#### [BRIEF]
Using the data below, reproduce exactly the lines from the line with "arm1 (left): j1" to the line with "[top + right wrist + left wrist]", both included; pictures must be dropped.

#### [Stored items]
□ □ □

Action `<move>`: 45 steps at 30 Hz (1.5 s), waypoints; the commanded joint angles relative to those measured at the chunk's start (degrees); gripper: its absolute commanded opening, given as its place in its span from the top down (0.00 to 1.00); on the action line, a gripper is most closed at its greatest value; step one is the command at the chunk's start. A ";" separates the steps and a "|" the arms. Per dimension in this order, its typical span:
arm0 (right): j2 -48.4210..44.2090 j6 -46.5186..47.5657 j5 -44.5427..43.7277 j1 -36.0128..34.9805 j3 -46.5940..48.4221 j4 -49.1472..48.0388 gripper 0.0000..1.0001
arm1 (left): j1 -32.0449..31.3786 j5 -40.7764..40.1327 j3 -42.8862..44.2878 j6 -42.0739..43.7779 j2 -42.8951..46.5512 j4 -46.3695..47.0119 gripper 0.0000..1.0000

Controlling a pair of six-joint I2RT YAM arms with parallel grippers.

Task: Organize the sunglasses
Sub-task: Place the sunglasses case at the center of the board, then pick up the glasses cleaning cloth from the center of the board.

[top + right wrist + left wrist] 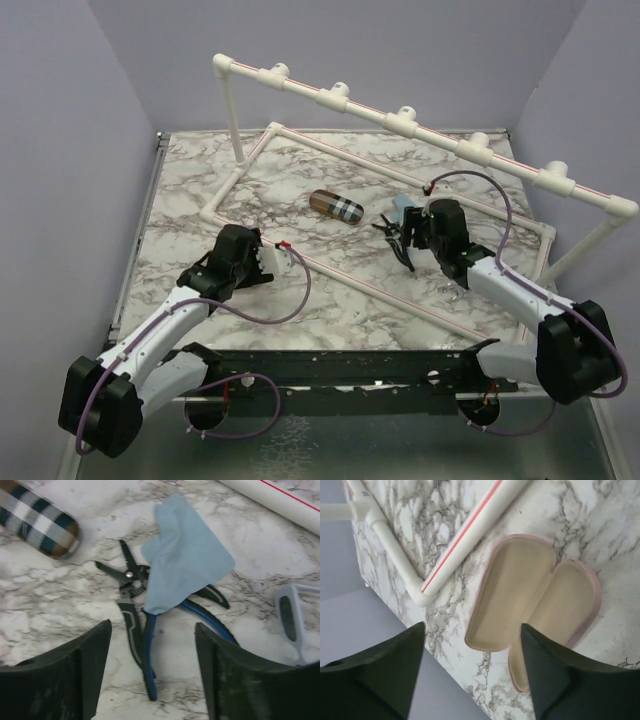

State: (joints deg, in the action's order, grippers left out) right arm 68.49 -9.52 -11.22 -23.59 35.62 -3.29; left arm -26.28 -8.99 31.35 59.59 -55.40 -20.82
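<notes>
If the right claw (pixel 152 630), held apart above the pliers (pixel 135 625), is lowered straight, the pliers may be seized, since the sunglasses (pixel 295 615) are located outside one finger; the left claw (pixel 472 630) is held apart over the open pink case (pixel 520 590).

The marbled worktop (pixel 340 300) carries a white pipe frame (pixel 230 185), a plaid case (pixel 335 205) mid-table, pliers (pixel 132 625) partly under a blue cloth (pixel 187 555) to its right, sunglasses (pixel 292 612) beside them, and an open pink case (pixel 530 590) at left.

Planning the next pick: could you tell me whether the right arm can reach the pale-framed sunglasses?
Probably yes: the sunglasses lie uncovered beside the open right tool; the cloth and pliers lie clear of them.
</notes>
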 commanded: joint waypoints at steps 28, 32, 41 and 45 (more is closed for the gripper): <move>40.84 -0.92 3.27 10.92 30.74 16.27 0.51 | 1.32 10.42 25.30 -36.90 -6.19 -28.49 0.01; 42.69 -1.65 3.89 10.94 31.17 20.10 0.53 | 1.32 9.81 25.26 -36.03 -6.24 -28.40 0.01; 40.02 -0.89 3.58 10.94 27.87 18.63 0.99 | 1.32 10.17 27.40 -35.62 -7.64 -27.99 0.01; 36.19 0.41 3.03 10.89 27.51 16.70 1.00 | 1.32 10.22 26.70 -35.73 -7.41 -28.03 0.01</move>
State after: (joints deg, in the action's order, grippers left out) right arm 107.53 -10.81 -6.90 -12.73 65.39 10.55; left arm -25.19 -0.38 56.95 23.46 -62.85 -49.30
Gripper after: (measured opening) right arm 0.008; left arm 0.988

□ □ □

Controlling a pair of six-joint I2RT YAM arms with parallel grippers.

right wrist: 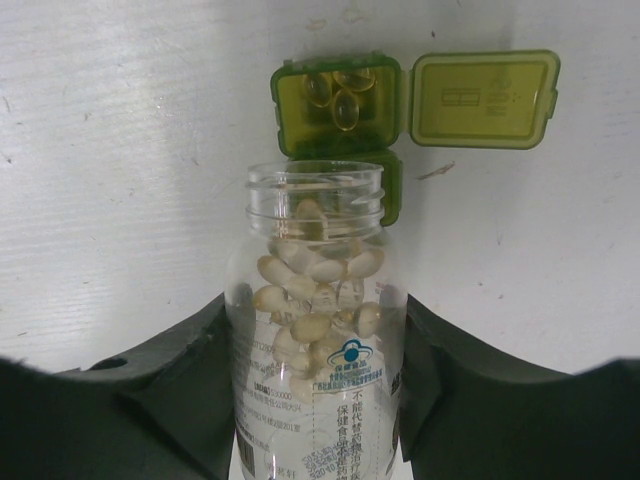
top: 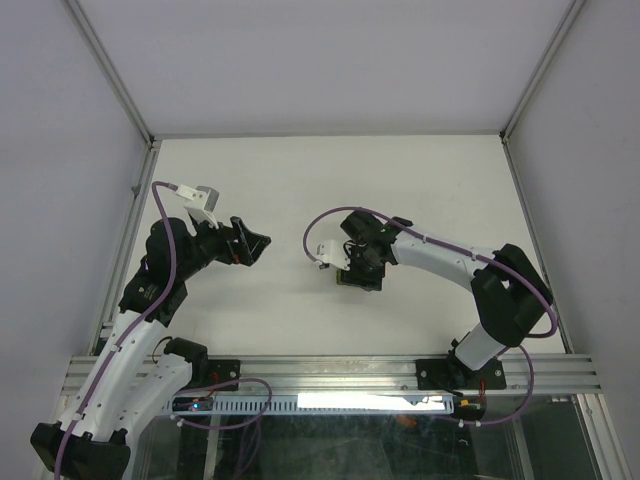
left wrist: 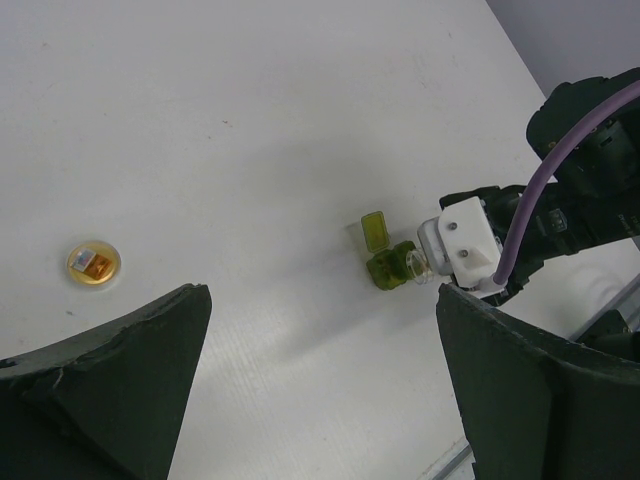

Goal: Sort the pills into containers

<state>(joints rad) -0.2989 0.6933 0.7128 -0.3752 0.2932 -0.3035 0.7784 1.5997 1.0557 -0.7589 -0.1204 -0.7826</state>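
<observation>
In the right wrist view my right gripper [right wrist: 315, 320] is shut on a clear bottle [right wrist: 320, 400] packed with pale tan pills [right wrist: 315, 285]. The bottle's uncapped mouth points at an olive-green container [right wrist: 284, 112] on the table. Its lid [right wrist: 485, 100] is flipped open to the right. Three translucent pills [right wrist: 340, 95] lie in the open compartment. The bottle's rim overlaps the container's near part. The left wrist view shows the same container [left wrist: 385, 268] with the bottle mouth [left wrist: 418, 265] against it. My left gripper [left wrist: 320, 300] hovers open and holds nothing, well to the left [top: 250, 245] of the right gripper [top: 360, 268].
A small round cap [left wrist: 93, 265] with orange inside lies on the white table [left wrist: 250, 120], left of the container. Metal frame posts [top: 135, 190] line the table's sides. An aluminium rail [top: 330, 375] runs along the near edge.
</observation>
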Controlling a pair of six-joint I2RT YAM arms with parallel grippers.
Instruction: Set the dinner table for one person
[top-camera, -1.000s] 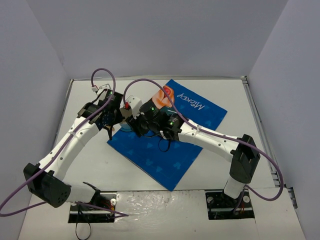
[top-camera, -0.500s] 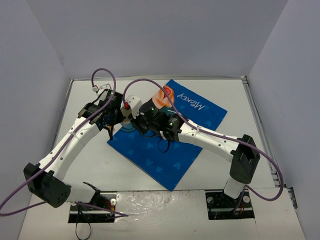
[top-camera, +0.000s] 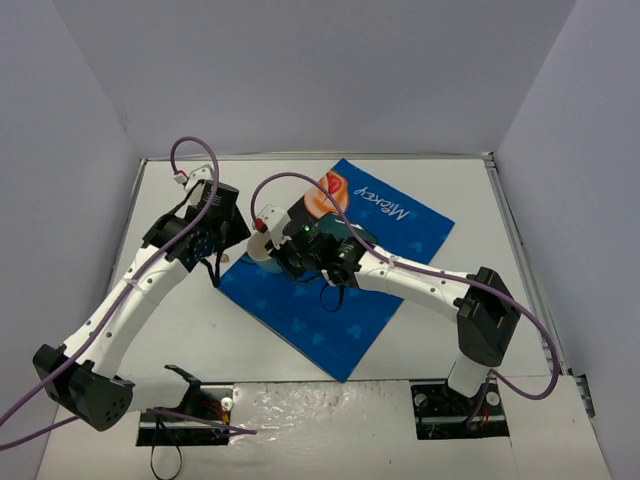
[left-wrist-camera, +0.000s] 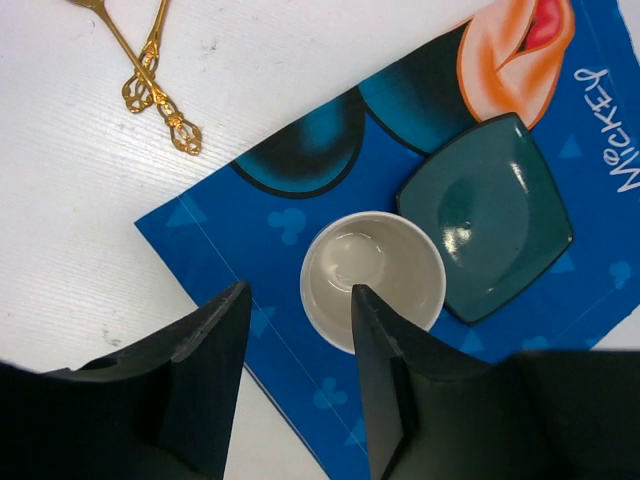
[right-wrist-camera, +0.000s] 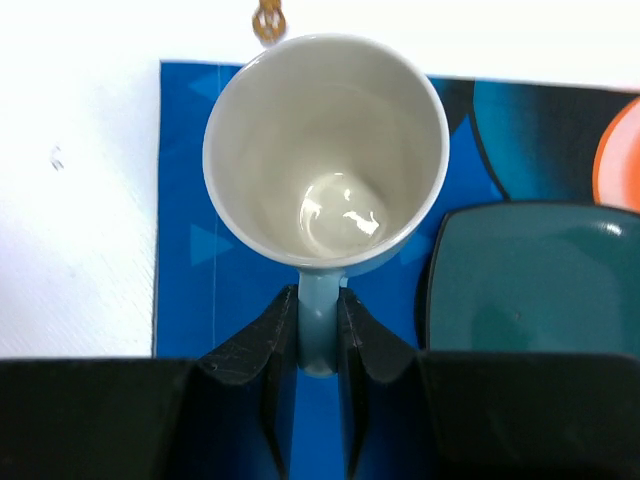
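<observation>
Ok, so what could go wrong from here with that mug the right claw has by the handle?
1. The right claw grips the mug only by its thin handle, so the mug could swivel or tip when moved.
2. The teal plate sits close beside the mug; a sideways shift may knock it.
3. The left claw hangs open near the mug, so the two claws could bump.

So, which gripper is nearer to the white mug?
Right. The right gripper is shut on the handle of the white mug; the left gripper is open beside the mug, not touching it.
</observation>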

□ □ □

#### [SOLVED PROBLEM]
arm1 (left): j1 -32.0449..31.3786 j5 -40.7764..40.1327 j3 -42.8862..44.2878 j6 -42.0739..43.7779 j2 -42.8951..46.5512 j4 -46.3695..47.0119 gripper 0.0000..1.0000

Controlling a pair of six-joint I2RT YAM arms with parallel grippers.

Task: Organize the sunglasses
Sub-task: Place the sunglasses case at the center of the board, then pick up the glasses cleaning cloth from the center of the board.

[top + right wrist + left wrist] 

The exercise is fully answered.